Wir müssen radikaler denken. Wer muss stationär behandelt werden? Was kann die Telemedizin leisten? Wir brauchen besser ausgestattete Häuser, die weniger auf Betten setzen. Daneben brauchen wir Gesundheitszentren, die auch ein paar Betten haben, für alte Menschen etwa, die, weil sie vielleicht allein leben, betreut werden müssen, ein Bett brauchen – aber eben nicht in einem Krankenhaus.
Die Deutsche Krankenhausgesellschaft hält das derzeitige Vergütungssystem – die Fallpauschalen – für mitschuldig an der Misere.
Da würde ich den Ball mal ganz flach halten. Alle Vergütungssysteme haben Vor- und Nachteile. Von Budgetsystemen, wie wir sie etwa aus Großbritannien kennen, wissen wir seit Jahrzehnten, dass sie zu Unterversorgung und Wartelisten führen. Nein, für die Normalversorgung ist unser System der Fallpauschalen, das an die Patientenzahl und die Krankheitsschwere adjustiert ist, vermutlich das beste. Bestimmte Teile des Krankenhauses aber sollte man nicht an die Patientenzahlen koppeln, etwa die Notaufnahmen oder Rettungsstellen.
Wieso?
Um den Anreiz zu mehr und häufig nicht notwendigen stationären Aufnahmen abzumildern. Wichtiger als die Vergütung ist aber die Anzahl der Betten. Solange wir so viele haben, besteht immer die Versuchung, sie auch unnötig zu füllen.
Seit Jahrzehnten wird über Reformen debattiert. Wird sich in den nächsten fünf Jahren etwas ändern?

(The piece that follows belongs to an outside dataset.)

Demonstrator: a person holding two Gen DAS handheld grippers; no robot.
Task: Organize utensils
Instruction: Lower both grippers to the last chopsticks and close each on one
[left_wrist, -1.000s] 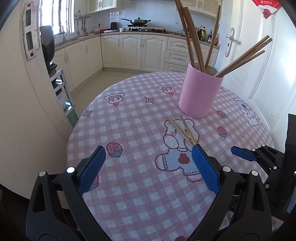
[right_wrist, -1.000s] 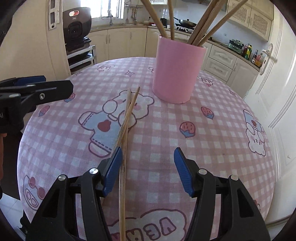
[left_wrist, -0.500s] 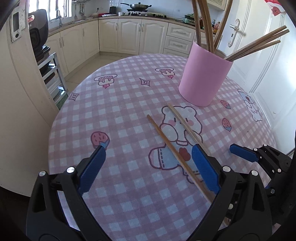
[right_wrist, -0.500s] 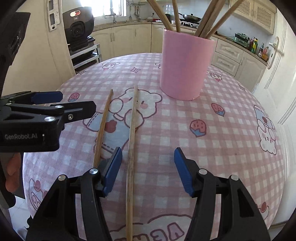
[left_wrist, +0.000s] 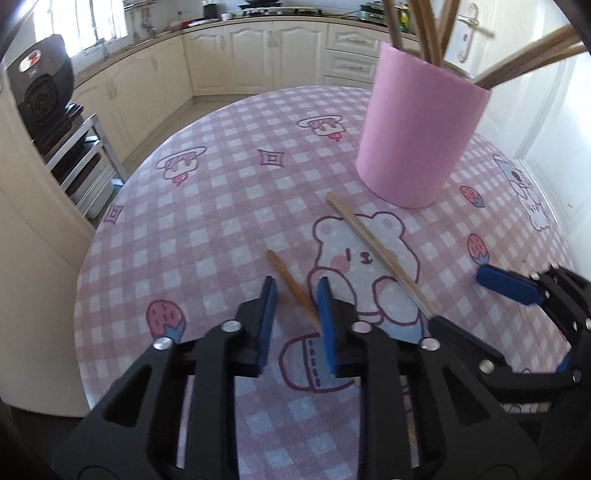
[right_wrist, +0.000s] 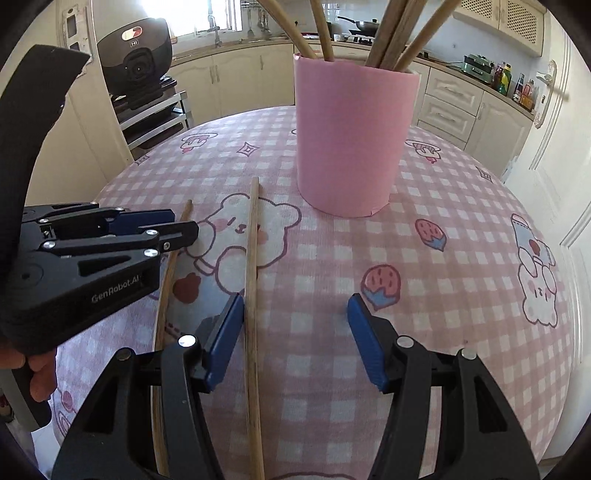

Davon gehe ich aus. Das medizinische Personal wird mit den Füßen abstimmen. Es wird Häuser geben, in denen aufgrund der Unattraktivität der Arbeitsbedingungen, und dazu gehören zu wenige Patienten, keine Pflegerinnen und Pfleger mehr arbeiten werden. Spätestens dann werden diese Häuser schließen und einige Regionen ganz ohne Versorgung dastehen. Klüger wäre, es durch gesteuerte Planung so weit nicht kommen zu lassen.